- [What you are asked to do] Filter the data for "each" and copy matching lines.
= Beginning of Section =
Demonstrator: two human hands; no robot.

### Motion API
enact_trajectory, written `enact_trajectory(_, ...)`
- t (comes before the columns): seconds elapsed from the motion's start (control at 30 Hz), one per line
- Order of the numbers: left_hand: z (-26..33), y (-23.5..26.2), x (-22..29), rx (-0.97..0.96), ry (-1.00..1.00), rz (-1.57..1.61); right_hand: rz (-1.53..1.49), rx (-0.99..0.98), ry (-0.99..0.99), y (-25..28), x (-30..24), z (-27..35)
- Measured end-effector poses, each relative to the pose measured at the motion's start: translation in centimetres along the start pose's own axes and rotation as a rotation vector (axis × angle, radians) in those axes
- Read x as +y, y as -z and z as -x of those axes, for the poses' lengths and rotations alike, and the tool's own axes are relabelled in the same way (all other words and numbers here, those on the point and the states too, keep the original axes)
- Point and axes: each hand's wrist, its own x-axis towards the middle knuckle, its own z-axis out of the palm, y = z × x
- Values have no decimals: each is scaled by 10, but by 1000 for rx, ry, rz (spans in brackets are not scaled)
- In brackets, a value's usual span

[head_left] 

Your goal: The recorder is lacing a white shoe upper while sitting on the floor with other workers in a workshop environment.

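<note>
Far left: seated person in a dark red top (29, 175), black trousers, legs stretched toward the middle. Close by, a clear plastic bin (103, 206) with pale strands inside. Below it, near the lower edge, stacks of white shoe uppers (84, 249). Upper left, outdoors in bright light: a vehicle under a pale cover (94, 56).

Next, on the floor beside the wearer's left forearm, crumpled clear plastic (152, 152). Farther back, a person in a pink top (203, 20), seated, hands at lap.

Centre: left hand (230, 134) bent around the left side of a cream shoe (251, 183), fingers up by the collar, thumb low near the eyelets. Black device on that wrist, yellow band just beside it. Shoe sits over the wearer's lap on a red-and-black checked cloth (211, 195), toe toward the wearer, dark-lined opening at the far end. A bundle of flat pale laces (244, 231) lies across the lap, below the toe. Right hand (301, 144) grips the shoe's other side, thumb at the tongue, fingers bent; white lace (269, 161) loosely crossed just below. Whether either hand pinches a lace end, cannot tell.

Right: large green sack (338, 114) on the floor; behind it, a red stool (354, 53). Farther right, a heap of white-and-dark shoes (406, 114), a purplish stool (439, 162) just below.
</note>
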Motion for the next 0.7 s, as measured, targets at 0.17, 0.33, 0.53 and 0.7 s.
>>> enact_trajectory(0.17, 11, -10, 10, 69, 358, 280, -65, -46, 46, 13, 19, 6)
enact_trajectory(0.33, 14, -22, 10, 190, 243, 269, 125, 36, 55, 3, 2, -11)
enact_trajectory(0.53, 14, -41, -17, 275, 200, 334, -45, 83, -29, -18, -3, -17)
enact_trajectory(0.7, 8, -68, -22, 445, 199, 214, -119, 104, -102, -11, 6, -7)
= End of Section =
- [Solved problem]
- Measured end-effector poses, each relative to the pose measured at the motion's start: translation in centimetres along the start pose's own axes and rotation as a rotation vector (axis × angle, radians) in those axes
- Point and axes: each hand's wrist, its own x-axis towards the middle knuckle, its own z-axis out of the palm, y = z × x
- Values have no decimals: each is scaled by 10, but by 1000 for rx, ry, rz (spans in brackets are not scaled)

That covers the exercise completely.